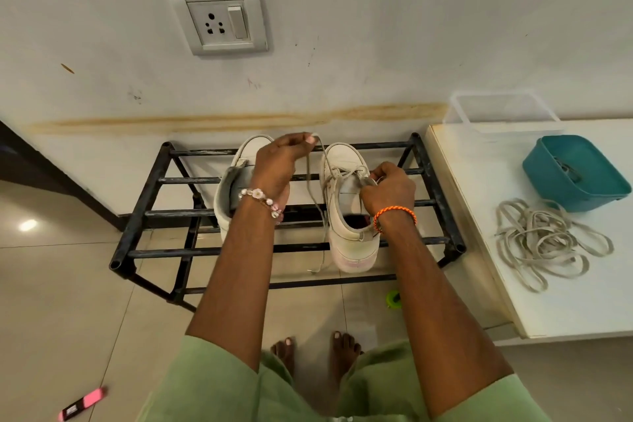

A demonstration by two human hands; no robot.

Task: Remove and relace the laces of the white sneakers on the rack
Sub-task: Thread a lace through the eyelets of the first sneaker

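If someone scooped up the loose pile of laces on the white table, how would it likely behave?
The pile of laces lies in slack, flat loops, so it would probably droop and trail, not lift as one piece. It looks light. Overlapping loops may snag each other, and the loop near the white table edge could slide off if pushed.

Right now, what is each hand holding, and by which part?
The left hand pinches the lace of the right-hand sneaker near its tip, pulled upward. The right hand grips the same sneaker's upper by the eyelets; whether it also holds lace cannot be told.
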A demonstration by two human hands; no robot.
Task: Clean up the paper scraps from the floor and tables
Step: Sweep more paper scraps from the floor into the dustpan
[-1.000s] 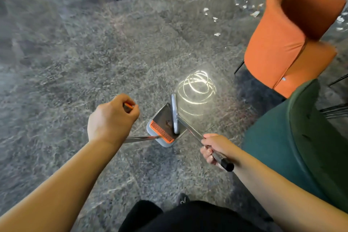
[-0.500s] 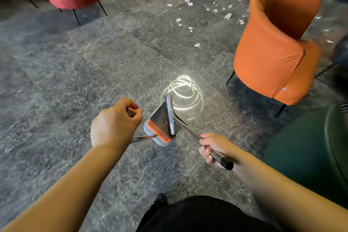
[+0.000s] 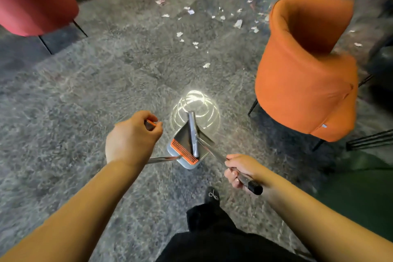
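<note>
— Hands?
— Left hand (image 3: pixel 133 137) grasping dustpan handle (image 3: pixel 150 124), right hand (image 3: pixel 240 169) clenched round broom handle (image 3: pixel 247 182).
— Dustpan (image 3: pixel 187 149)?
— At frame centre, above grey floor (image 3: pixel 74 102), broom head (image 3: pixel 193 133) lying across it.
— Scraps (image 3: pixel 238 23)?
— Scattered on floor in upper centre, between red chair (image 3: pixel 32 0) and orange chair (image 3: pixel 306 66).

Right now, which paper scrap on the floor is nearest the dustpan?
The lone scrap left of the orange chair, straight beyond the dustpan; the other scraps lie farther off.
</note>
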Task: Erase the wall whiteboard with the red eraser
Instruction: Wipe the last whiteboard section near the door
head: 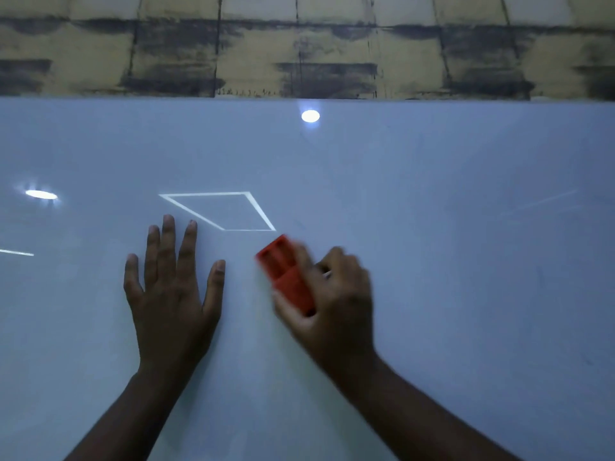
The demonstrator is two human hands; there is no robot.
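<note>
Whiteboard [449, 261] fills most of my view, its surface open above and to the right of the right hand [336, 294]. On that side I see only faint streaks, nothing raised. To the left, the left hand [173, 294] lies flat with fingers spread on the board, blocking passage that way; a narrow strip of bare board separates it from the red eraser [286, 274]. Upward travel ends at the board's top edge, where the stained brick-pattern wall [299, 44] begins.
</note>
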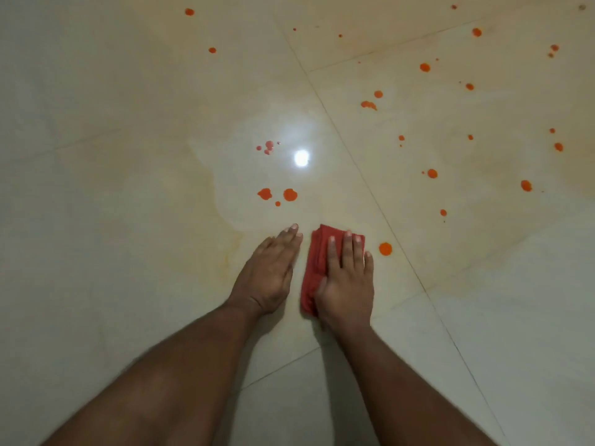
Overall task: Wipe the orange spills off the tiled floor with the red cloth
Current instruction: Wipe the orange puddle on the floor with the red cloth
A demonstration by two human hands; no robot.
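Note:
A folded red cloth [317, 262] lies flat on the glossy cream tiled floor [128, 156]. My right hand [346, 281] presses down on it with straight fingers. My left hand [269, 273] rests flat on the bare tile just left of the cloth. An orange drop [385, 249] sits just right of the cloth. Two larger orange drops [277, 194] lie a short way ahead of my hands. Several more orange drops [431, 173] are scattered over the tiles to the right and far ahead.
A bright lamp reflection [301, 158] glares on the floor ahead, inside a pale smeared patch. Grout lines [363, 175] run diagonally across the floor. A yellowish smear edge [225, 252] runs left of my left hand.

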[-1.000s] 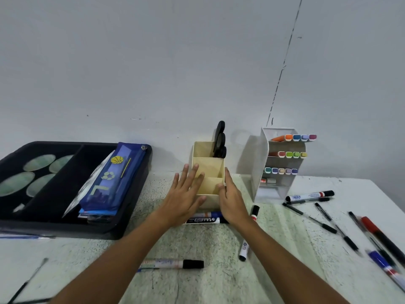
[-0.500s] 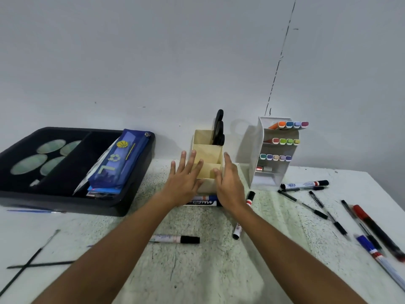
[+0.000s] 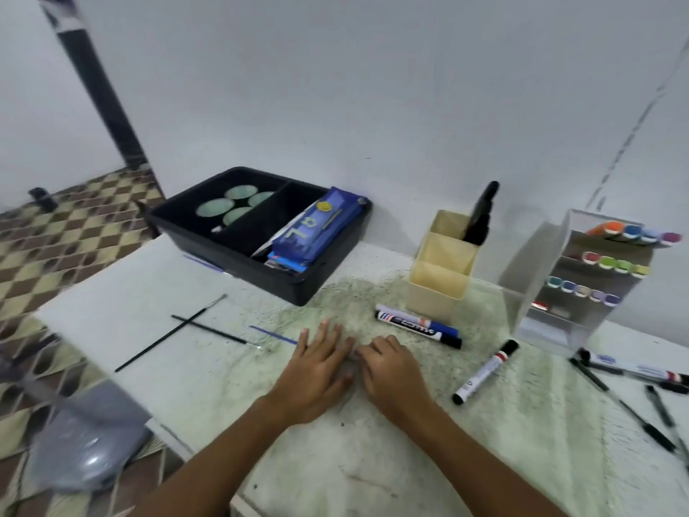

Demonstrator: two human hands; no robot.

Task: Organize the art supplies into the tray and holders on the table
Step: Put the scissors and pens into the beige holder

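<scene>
My left hand (image 3: 317, 367) lies flat on the table with its fingers spread. Beside it, my right hand (image 3: 389, 369) has its fingers curled over a white marker (image 3: 355, 354), of which only a pale bit shows between the hands. A thin blue pen (image 3: 272, 334) sticks out to the left of my left hand. The beige holder (image 3: 436, 292) stands behind the hands with black handles (image 3: 481, 218) in its back cell. The black tray (image 3: 261, 278) holds a blue pencil case (image 3: 317, 233). At the right stands a clear rack (image 3: 537, 278) of coloured markers.
Two markers (image 3: 417, 324) lie in front of the beige holder and a red-banded marker (image 3: 484, 373) to the right of my hands. Several pens (image 3: 630, 408) lie at the far right. Two thin black brushes (image 3: 179, 330) cross at the left, near the table's edge.
Both hands have left the beige holder and come down onto the table nearer me, over the white marker. The view has swung to the left.
</scene>
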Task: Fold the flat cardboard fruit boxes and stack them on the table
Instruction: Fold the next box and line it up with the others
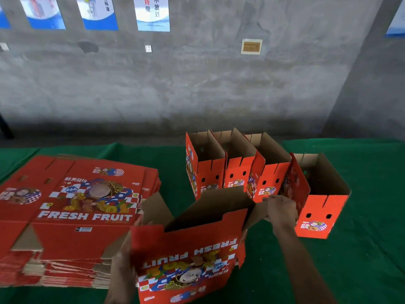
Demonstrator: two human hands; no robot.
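Four folded boxes (pixel 263 172) stand toward the table's (pixel 361 249) far edge; a thick flat stack (pixel 72 216) waits at its left end. The left hand (pixel 122 266) grips the half-opened box (pixel 188 255); the right hand's (pixel 281 212) curled fingers pinch its far flap.

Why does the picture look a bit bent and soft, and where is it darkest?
Head view: the wide lens bows the green table edge and tilts the wall posters; both hands, left and right, and the box being folded are slightly motion-blurred; lighting is dim and even, darkest at the wall's foot, no glare.
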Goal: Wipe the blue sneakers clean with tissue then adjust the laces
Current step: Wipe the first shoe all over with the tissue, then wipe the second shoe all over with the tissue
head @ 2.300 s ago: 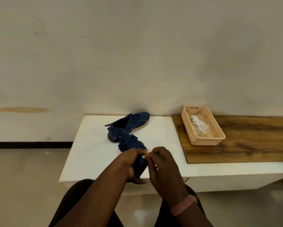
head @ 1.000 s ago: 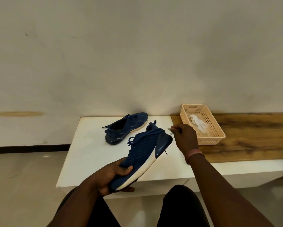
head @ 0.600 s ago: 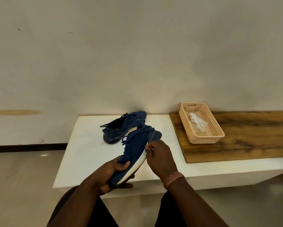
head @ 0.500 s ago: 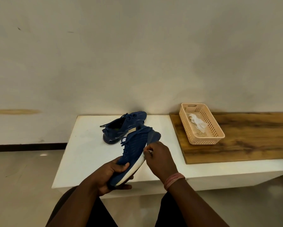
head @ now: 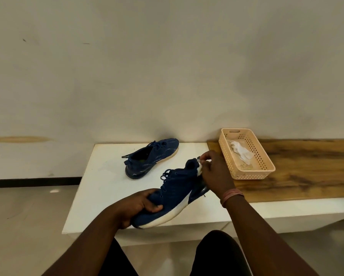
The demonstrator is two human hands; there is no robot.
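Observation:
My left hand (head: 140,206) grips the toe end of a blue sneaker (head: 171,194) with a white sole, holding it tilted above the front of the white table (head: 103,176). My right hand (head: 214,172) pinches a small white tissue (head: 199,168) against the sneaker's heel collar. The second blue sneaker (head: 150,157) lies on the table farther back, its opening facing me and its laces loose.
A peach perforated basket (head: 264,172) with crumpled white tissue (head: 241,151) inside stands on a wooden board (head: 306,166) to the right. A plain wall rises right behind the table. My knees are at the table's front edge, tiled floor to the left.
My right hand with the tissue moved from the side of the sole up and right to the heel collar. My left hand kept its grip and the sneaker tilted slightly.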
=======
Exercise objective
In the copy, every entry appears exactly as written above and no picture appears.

Answer to the exercise
A demonstration by two human hands; no robot.

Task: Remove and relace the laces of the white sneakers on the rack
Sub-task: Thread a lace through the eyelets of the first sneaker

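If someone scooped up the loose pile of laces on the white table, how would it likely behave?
The pile of laces lies in slack, flat loops, so it would probably droop and trail, not lift as one piece. It looks light. Overlapping loops may snag each other, and the loop near the white table edge could slide off if pushed.

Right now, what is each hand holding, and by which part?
The left hand pinches the lace of the right-hand sneaker near its tip, pulled upward. The right hand grips the same sneaker's upper by the eyelets; whether it also holds lace cannot be told.
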A demonstration by two human hands; no robot.
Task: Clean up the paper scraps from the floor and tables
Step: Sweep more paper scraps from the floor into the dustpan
[-1.000s] 
[-0.500s] 
[+0.000s] 
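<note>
— Hands?
— Left hand (image 3: pixel 133 137) grasping dustpan handle (image 3: pixel 150 124), right hand (image 3: pixel 240 169) clenched round broom handle (image 3: pixel 247 182).
— Dustpan (image 3: pixel 187 149)?
— At frame centre, above grey floor (image 3: pixel 74 102), broom head (image 3: pixel 193 133) lying across it.
— Scraps (image 3: pixel 238 23)?
— Scattered on floor in upper centre, between red chair (image 3: pixel 32 0) and orange chair (image 3: pixel 306 66).

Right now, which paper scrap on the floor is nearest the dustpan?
The lone scrap left of the orange chair, straight beyond the dustpan; the other scraps lie farther off.
</note>
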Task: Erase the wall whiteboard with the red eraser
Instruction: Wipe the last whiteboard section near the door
head: 
The demonstrator is two human hands; there is no robot.
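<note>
Whiteboard [449, 261] fills most of my view, its surface open above and to the right of the right hand [336, 294]. On that side I see only faint streaks, nothing raised. To the left, the left hand [173, 294] lies flat with fingers spread on the board, blocking passage that way; a narrow strip of bare board separates it from the red eraser [286, 274]. Upward travel ends at the board's top edge, where the stained brick-pattern wall [299, 44] begins.
</note>
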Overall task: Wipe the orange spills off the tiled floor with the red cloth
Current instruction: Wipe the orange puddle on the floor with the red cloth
A demonstration by two human hands; no robot.
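Note:
A folded red cloth [317, 262] lies flat on the glossy cream tiled floor [128, 156]. My right hand [346, 281] presses down on it with straight fingers. My left hand [269, 273] rests flat on the bare tile just left of the cloth. An orange drop [385, 249] sits just right of the cloth. Two larger orange drops [277, 194] lie a short way ahead of my hands. Several more orange drops [431, 173] are scattered over the tiles to the right and far ahead.
A bright lamp reflection [301, 158] glares on the floor ahead, inside a pale smeared patch. Grout lines [363, 175] run diagonally across the floor. A yellowish smear edge [225, 252] runs left of my left hand.
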
[-1.000s] 
[-0.500s] 
[+0.000s] 

Demonstrator: two human hands; no robot.

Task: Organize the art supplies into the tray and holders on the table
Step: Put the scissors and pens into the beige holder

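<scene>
My left hand (image 3: 317, 367) lies flat on the table with its fingers spread. Beside it, my right hand (image 3: 389, 369) has its fingers curled over a white marker (image 3: 355, 354), of which only a pale bit shows between the hands. A thin blue pen (image 3: 272, 334) sticks out to the left of my left hand. The beige holder (image 3: 436, 292) stands behind the hands with black handles (image 3: 481, 218) in its back cell. The black tray (image 3: 261, 278) holds a blue pencil case (image 3: 317, 233). At the right stands a clear rack (image 3: 537, 278) of coloured markers.
Two markers (image 3: 417, 324) lie in front of the beige holder and a red-banded marker (image 3: 484, 373) to the right of my hands. Several pens (image 3: 630, 408) lie at the far right. Two thin black brushes (image 3: 179, 330) cross at the left, near the table's edge.
Both hands have left the beige holder and come down onto the table nearer me, over the white marker. The view has swung to the left.
</scene>
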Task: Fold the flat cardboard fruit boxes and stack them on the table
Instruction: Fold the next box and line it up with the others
Demonstrator: two human hands; no robot.
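Four folded boxes (pixel 263 172) stand toward the table's (pixel 361 249) far edge; a thick flat stack (pixel 72 216) waits at its left end. The left hand (pixel 122 266) grips the half-opened box (pixel 188 255); the right hand's (pixel 281 212) curled fingers pinch its far flap.

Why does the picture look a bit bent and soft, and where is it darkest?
Head view: the wide lens bows the green table edge and tilts the wall posters; both hands, left and right, and the box being folded are slightly motion-blurred; lighting is dim and even, darkest at the wall's foot, no glare.
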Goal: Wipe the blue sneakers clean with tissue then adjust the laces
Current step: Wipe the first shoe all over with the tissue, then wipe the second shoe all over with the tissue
head @ 2.300 s ago: 
head @ 1.000 s ago: 
head @ 0.600 s ago: 
head @ 0.500 s ago: 
head @ now: 
The demonstrator is two human hands; there is no robot.
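Observation:
My left hand (head: 140,206) grips the toe end of a blue sneaker (head: 171,194) with a white sole, holding it tilted above the front of the white table (head: 103,176). My right hand (head: 214,172) pinches a small white tissue (head: 199,168) against the sneaker's heel collar. The second blue sneaker (head: 150,157) lies on the table farther back, its opening facing me and its laces loose.
A peach perforated basket (head: 264,172) with crumpled white tissue (head: 241,151) inside stands on a wooden board (head: 306,166) to the right. A plain wall rises right behind the table. My knees are at the table's front edge, tiled floor to the left.
My right hand with the tissue moved from the side of the sole up and right to the heel collar. My left hand kept its grip and the sneaker tilted slightly.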

There's nothing else to the answer.